# poor flexibility



## n.dhanikaivelu (Aug 18, 2011)

hello

I have melted my silver sulfide with soda for an hour upto 900oc and after melting at 1000oC,
i have found my ingot is easily get broke by single hammering and dull in colour, after repeating of three times same melting temp also remaining same. pls help to make my ingot with good elastic properties.

regards
dhani :?:


----------



## Harold_V (Aug 18, 2011)

Your silver is likely contaminated and won't respond to melting unless you refine to remove (likely oxidized) base metals. 

Harold


----------



## n.dhanikaivelu (Aug 27, 2011)

thanks for your kind replay

The silver sulphide recovered from hypo solution have the base metal contamination?
Electropurification has done by acidic bath actually, Or the amount of material taken for the melting has to be reduce?

Pls replay to me


----------



## Harold_V (Aug 27, 2011)

Ok, I think I understand what's happening now.
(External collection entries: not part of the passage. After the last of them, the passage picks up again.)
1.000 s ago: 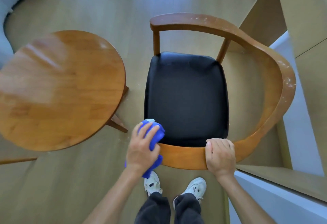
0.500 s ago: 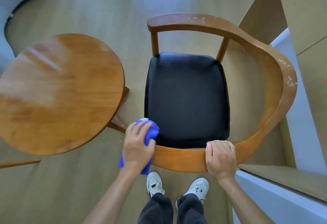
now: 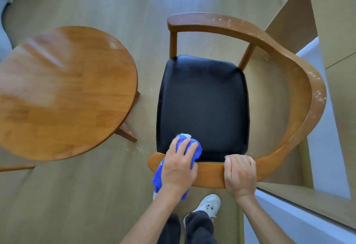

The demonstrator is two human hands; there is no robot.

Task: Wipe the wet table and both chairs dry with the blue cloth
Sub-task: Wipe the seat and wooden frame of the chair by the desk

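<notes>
The left hand (image 3: 178, 168) presses the crumpled blue cloth (image 3: 194, 148) onto the curved brown wooden chair rail (image 3: 210, 174), fingers curled round it, so it can rub the wet off. The right hand (image 3: 240, 173) grips the rail to keep the chair from sliding. The round wooden table (image 3: 63, 93) stands just beside.

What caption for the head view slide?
Left hand presses blue cloth on chair rail; right hand grips rail.
</notes>
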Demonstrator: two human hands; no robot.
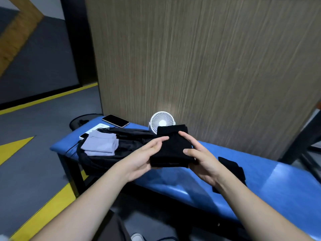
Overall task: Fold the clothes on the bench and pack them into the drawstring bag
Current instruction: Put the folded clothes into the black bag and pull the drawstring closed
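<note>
Both hands are holding a folded black garment (171, 150) above the blue table (225, 173): left hand (144, 157) gripping its left edge, right hand (199, 157) its right edge, thumbs on top. Black drawstring bag (132, 141) is lying flat to the left, a folded grey garment (100, 143) resting on it. Another black garment (232, 169) is waiting at right. Risk: the fold is likely to slump open once one hand lets go to open the bag's mouth.

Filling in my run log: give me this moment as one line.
stage: packing | left hand + right hand: hold folded black garment | grey garment: on drawstring bag | black item: on bench
</note>
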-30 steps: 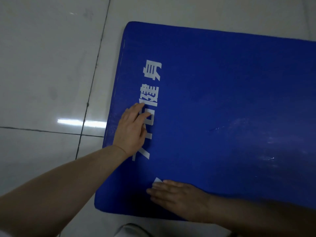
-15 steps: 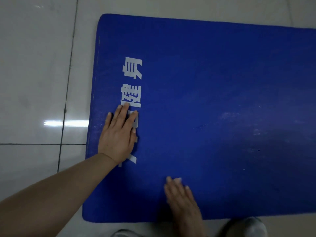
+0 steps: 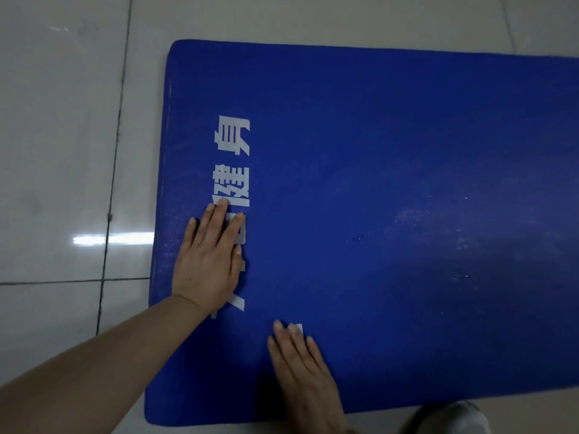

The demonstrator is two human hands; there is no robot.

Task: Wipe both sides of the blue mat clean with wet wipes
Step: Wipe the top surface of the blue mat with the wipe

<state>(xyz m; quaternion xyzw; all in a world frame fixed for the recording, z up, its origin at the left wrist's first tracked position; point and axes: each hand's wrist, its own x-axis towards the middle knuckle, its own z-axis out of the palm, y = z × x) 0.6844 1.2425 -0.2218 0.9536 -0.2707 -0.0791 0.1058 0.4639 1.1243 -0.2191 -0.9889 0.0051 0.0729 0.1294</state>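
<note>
On the tiled floor (image 3: 62,151) lies the mat (image 3: 376,183), flat and blue, its short rounded end toward the left and its long body running off the right edge. White characters (image 3: 233,170) run in a column near that left end. Left hand (image 3: 208,264) is down flat on the mat, palm pressing, fingers (image 3: 219,220) straight and close together, tips landing right on the lettering, thumb tucked along the side. Right hand (image 3: 300,368) comes in from the bottom edge, also flat, fingers straight and side by side, pointing up the mat. Under those fingertips peeks a small white corner, the wipe (image 3: 299,328), pressed against the mat near its lower edge; most of it is hidden beneath the hand. Out to the right, the mat shows a paler, streaky patch (image 3: 438,220) with tiny glinting specks. A bright light reflection (image 3: 103,239) sits on the tile just left of the mat. Bottom right, a pale shoe (image 3: 451,418) pokes in beside the mat's edge.
</note>
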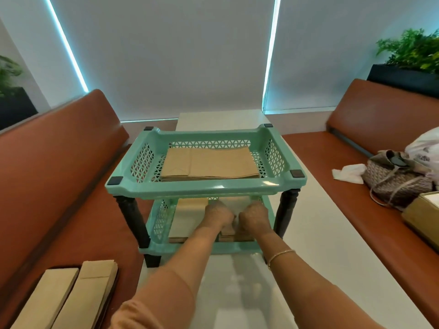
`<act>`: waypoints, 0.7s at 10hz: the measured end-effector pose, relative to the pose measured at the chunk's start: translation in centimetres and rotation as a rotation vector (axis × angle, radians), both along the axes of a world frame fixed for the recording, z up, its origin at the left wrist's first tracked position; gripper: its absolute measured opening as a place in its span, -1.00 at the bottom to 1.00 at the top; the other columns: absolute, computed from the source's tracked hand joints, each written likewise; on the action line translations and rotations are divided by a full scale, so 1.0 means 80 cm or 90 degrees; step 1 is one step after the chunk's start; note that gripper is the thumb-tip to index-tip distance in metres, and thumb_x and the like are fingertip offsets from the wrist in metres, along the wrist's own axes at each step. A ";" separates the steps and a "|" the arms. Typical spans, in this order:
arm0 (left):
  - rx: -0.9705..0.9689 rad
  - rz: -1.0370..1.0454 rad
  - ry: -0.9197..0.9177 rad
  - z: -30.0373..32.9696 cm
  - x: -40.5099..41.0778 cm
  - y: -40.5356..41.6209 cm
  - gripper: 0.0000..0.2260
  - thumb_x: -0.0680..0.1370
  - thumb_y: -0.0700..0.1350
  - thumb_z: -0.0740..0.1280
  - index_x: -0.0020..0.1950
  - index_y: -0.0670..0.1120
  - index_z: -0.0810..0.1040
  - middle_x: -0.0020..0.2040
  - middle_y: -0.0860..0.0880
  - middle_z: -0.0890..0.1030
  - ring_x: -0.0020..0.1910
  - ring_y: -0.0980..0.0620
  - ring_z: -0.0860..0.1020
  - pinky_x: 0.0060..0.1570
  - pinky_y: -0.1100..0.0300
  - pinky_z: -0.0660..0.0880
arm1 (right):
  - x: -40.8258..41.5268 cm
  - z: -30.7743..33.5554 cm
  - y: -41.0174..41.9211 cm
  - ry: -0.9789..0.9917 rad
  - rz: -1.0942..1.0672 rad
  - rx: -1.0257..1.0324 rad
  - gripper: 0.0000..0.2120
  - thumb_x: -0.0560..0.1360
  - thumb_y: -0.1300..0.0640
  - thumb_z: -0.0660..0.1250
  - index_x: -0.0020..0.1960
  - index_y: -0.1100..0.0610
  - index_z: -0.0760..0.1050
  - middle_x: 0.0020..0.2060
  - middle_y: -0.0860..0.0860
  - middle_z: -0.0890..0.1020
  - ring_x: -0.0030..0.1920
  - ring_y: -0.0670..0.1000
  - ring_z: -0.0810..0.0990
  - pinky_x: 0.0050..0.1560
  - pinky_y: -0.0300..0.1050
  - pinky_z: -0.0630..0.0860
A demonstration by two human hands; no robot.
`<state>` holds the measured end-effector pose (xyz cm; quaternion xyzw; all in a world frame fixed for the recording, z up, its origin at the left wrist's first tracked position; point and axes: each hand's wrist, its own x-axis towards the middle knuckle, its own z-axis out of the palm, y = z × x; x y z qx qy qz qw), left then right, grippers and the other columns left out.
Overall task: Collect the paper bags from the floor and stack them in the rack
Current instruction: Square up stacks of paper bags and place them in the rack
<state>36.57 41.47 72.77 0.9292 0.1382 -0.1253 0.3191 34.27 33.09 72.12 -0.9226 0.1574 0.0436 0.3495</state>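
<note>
A mint-green two-tier rack (204, 186) stands on a white table (320, 269). A flat stack of brown paper bags (209, 165) lies in its top tray. Both my hands reach into the lower tray. My left hand (219, 213) and my right hand (254, 216) sit side by side, fingers curled on a stack of paper bags (183, 222) lying there. The top tray hides the fingertips. Two more piles of brown paper bags (71, 298) lie on the bench seat at lower left.
Brown padded benches (59, 162) run along both sides of the table. On the right bench sit a woven bag (399, 179), a white cloth (349, 173) and a cardboard box (425, 217). Planters (408, 74) stand behind the benches.
</note>
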 end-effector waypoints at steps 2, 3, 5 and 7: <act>0.105 -0.156 0.024 -0.023 0.002 0.002 -0.75 0.59 -0.20 0.16 0.20 -0.25 0.51 0.23 -0.17 0.53 0.20 -0.07 0.52 0.08 0.23 0.44 | 0.005 -0.020 0.001 0.084 0.063 -0.127 -0.71 0.54 0.09 0.22 0.17 0.22 0.49 0.18 0.12 0.53 0.22 0.08 0.51 0.21 -0.17 0.44; 0.049 -0.147 0.022 -0.021 -0.004 0.001 -0.71 0.60 -0.23 0.14 0.26 -0.31 0.47 0.26 -0.21 0.51 0.25 -0.12 0.49 0.12 0.20 0.41 | 0.003 -0.017 0.005 0.092 0.064 -0.149 -0.75 0.53 0.12 0.22 0.14 0.21 0.52 0.17 0.11 0.55 0.19 0.07 0.53 0.20 -0.17 0.44; 0.055 -0.137 0.083 -0.025 -0.003 -0.005 -0.78 0.56 -0.25 0.21 0.15 -0.28 0.54 0.17 -0.19 0.57 0.16 -0.11 0.54 0.08 0.16 0.48 | 0.007 -0.029 0.001 0.127 0.029 -0.067 -0.68 0.57 0.22 0.14 0.27 0.33 0.43 0.24 0.20 0.50 0.27 0.14 0.46 0.20 -0.13 0.40; 0.001 -0.107 0.104 -0.020 0.001 -0.006 -0.76 0.58 -0.26 0.16 0.20 -0.28 0.49 0.19 -0.21 0.54 0.16 -0.13 0.53 0.06 0.12 0.49 | 0.015 -0.030 -0.002 0.151 -0.006 -0.031 -0.76 0.53 0.16 0.24 0.12 0.24 0.54 0.13 0.10 0.58 0.17 0.07 0.55 0.13 -0.18 0.46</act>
Melt your silver in a crucible, and insert a piece of scrap steel. Melt with a borax flux cover. Allow the material to remain molten for several minutes, with the scrap steel in contact with the molten material. There will be an exchange of sulfur, transferred from silver to iron. When it has soaked for a period of time, remove the inserted steel and pour to a cone mold. I think you'll end up with silver on the bottom, then a layer of iron sulfide between it and the borax used as flux. By pouring to a cone mold, it will be easy to separate the silver from the iron sulfide. If you choose to pour to an ingot mold, that may or may not be the case. 

Harold


----------